▶ TASK DIRECTIONS: Omit the pictures and reproduce the rest of the listing exactly.

▶ DATA PROVIDED:
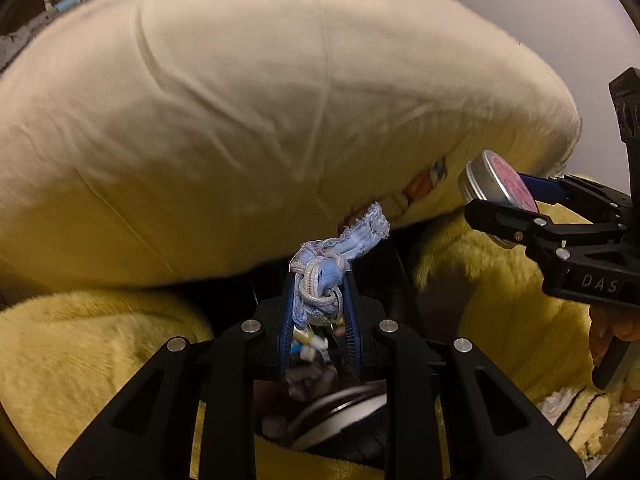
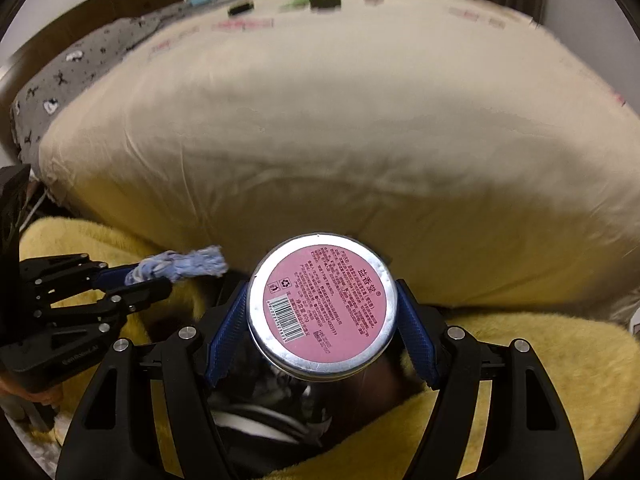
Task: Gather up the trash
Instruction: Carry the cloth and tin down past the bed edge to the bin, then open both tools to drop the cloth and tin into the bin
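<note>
My left gripper (image 1: pixel 318 292) is shut on a knotted scrap of light-blue frayed cloth with white cord (image 1: pixel 336 256); from the right wrist view the same cloth (image 2: pixel 176 266) sticks out of that gripper (image 2: pixel 140 280) at the left. My right gripper (image 2: pixel 322 312) is shut on a round silver tin with a pink label and barcode (image 2: pixel 322 308), its blue pads pressing on the tin's sides. The left wrist view shows this tin (image 1: pixel 500 188) at the right, held edge-on. Below both grippers lies a dark opening with trash in it (image 1: pixel 316 368), ringed by yellow fleece.
A large cream pillow (image 1: pixel 240 120) fills the space ahead of both grippers. Yellow fleece blanket (image 2: pixel 540 360) surrounds the dark bin opening (image 2: pixel 272 408). A grey patterned cloth (image 2: pixel 72 76) lies at the far left. A hand (image 1: pixel 612 328) holds the right gripper's handle.
</note>
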The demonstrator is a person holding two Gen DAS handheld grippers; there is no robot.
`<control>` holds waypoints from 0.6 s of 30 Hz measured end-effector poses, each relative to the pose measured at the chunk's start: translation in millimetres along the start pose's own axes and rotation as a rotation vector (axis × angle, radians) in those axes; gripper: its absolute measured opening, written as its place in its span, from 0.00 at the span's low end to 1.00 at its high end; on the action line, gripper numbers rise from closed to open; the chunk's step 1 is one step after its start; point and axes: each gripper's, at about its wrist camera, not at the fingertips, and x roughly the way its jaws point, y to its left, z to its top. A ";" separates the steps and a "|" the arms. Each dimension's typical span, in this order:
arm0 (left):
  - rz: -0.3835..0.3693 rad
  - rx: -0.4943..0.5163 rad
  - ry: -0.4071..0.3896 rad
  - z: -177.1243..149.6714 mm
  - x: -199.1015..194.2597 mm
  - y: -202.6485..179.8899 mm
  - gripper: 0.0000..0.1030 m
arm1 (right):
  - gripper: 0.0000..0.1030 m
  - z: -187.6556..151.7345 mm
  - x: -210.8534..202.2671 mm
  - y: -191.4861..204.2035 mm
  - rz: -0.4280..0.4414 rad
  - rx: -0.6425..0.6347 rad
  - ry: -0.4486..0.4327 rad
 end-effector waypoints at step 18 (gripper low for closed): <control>-0.045 -0.011 0.144 0.4 42.8 3.9 0.36 | 0.76 -7.1 44.0 1.7 0.067 0.043 0.145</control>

▶ ANSWER TO THIS PROBLEM:
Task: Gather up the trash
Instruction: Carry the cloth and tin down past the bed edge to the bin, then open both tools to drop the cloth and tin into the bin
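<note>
My left gripper (image 1: pixel 318 292) is shut on a knotted scrap of light-blue frayed cloth with white cord (image 1: pixel 336 256); from the right wrist view the same cloth (image 2: pixel 176 266) sticks out of that gripper (image 2: pixel 140 280) at the left. My right gripper (image 2: pixel 322 312) is shut on a round silver tin with a pink label and barcode (image 2: pixel 322 308), its blue pads pressing on the tin's sides. The left wrist view shows this tin (image 1: pixel 500 188) at the right, held edge-on. Below both grippers lies a dark opening with trash in it (image 1: pixel 316 368), ringed by yellow fleece.
A large cream pillow (image 1: pixel 240 120) fills the space ahead of both grippers. Yellow fleece blanket (image 2: pixel 540 360) surrounds the dark bin opening (image 2: pixel 272 408). A grey patterned cloth (image 2: pixel 72 76) lies at the far left. A hand (image 1: pixel 612 328) holds the right gripper's handle.
</note>
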The demonstrator is a person holding two Gen DAS handheld grippers; there is no robot.
`<control>` holds waypoints from 0.6 s of 30 Hz measured end-effector poses, each relative to the pose measured at the chunk's start: translation in millimetres along the start pose's own axes and rotation as a rotation vector (axis × angle, radians) in those axes; gripper: its absolute measured opening, written as its place in its span, from 0.00 at the span's low end to 1.00 at its high end; on the action line, gripper numbers rise from closed to open; the chunk's step 1 is one step after its start; point and axes: each gripper's, at about its wrist camera, not at the fingertips, and x roughly the way its jaws point, y to its left, z to its top. A ";" separates the steps and a "|" the arms. Each dimension's typical span, in this order:
arm0 (left):
  - rz: -0.3835..0.3693 rad
  - rx: -0.4943..0.5163 rad
  - ry: -0.4071..0.3896 rad
  - z: -177.1243..149.6714 mm
  - x: -199.1015..194.2597 mm
  - y: -202.6485..179.8899 mm
  - gripper: 0.0000..0.1030 m
arm1 (right):
  - gripper: 0.0000..0.1030 m
  - z: -187.6556..151.7345 mm
  - x: -210.8534..202.2671 mm
  - y: -191.4861..204.2035 mm
  - rz: -0.4280..0.4414 rad
  - rx: -0.6425..0.6347 rad
  - ry: -0.4486..0.4327 rad
 end-effector waypoints at step 18 (gripper low for closed): <control>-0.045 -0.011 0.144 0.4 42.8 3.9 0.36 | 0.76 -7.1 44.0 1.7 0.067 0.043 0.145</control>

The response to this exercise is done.